What is most interesting about the Gospel message, though, is that Jesus says that those who persecute us will believe that in doing so, they are offering worship to God. This is absolutely correct. Everyone I know who disagrees with me, who disagrees with the Catholic interpretation of Christianity, who opposes Catholic influences or ideas in the public square; every single one of these people is doing so out of a deep pursuit of justice. They truly and authentically believe that fighting for abortion and fighting for gay rights are the most important justice issues of our time. They are convinced that they only way society can function, the only way we can have pluralistic peace, is if our societal institutions are protected from religion (not the opposite, where our religious institutions are protected from society). These are people who have the same religious fervor for their political and societal beliefs as I do for my religion, and in opposing religious influences in the public square, they absolutely are offering worship to their gods. And I cannot blame them for it.

More important than his description of the reality of persecution is Jesus’ explanation of it:

They will do this because they have not known either the Father or me.

Now if we wanted to be self-justifying, we could read this line as “they are a bunch of pagans who refuse to accept Jesus as Lord and are opposing God with their every breath,” but this interpretation reveals a lot more about us than it does about our interlocutors. Instead, I think it is fair to say, at least in our current American context, that they do what they do because they have not seen Jesus or his Father in us.

Bluntly, we dig our own graves with our behavior in the culture wars. I watch so many people (and I am sure I have been guilty of this in my life too) who oppose same-sex marriage or abortion out of anger rather than out of love. If we are standing in front of a clinic yelling angry things and holding horrific images (rather than telling women in crisis that God loves them and that we will give them the help and support they believe they lack), why are we surprised when we are opposed with the same anger and vitriol? When we are telling gay people that God condemns them to Hell (rather than telling them we want them to happy, and that we believe life in the Spirit of God is the surest path to happiness), why are we surprised when our opponents refer to us as godless hypocrites who ignore the message of Jesus?

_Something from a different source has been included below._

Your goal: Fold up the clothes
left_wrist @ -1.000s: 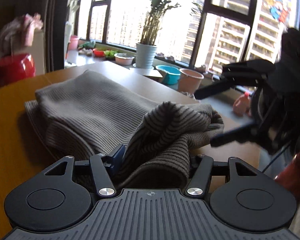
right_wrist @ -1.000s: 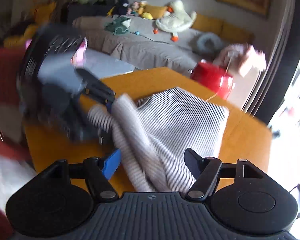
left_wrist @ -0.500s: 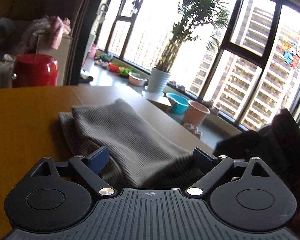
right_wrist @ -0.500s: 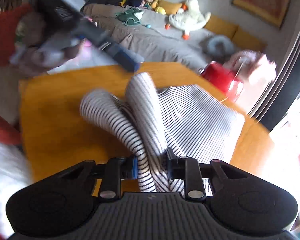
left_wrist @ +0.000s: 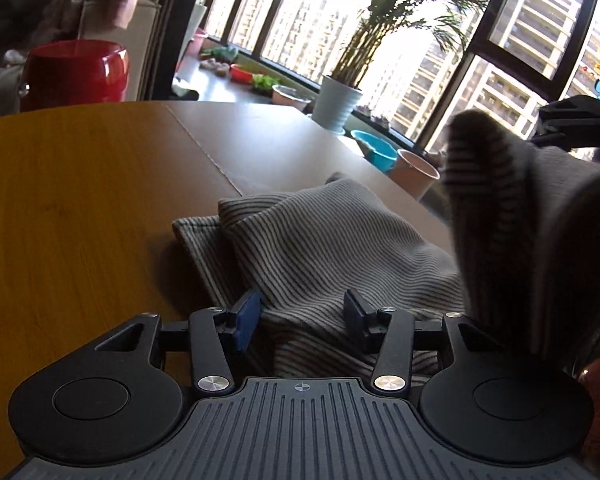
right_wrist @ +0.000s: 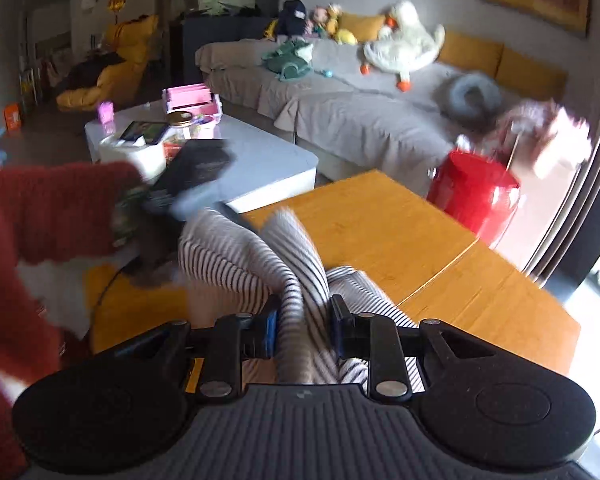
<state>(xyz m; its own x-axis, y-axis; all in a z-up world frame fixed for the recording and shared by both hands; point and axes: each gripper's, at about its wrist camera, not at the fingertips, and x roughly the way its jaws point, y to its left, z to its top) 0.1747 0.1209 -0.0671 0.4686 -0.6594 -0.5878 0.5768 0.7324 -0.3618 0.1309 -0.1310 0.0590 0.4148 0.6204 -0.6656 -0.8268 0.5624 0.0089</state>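
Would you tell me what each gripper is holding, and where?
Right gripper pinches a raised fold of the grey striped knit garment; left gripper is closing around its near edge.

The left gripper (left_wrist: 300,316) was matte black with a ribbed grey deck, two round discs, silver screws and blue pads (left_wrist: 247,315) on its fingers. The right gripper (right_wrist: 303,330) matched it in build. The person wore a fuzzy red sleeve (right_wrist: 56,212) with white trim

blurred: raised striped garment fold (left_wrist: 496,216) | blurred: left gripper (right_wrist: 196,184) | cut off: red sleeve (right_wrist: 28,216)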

Ultimately, Our Lord is telling us that if we are concerned about religious liberty, about being persecuted for the faith, then our only hope is to help the world know him and his Father. If we think political machinations are going to save us, we are dead wrong. Instead, we have to be loving without exception. We have to allow others to spit in our faces and pluck our beards, and still love them in the end. This is what Jesus did, and we are no better than our master. The only way we will ever be free, both in our country and in our souls, is if we never abandon the message of Jesus, if we love without exception, and if we live in such a way that others can come to know Jesus and his Father through us.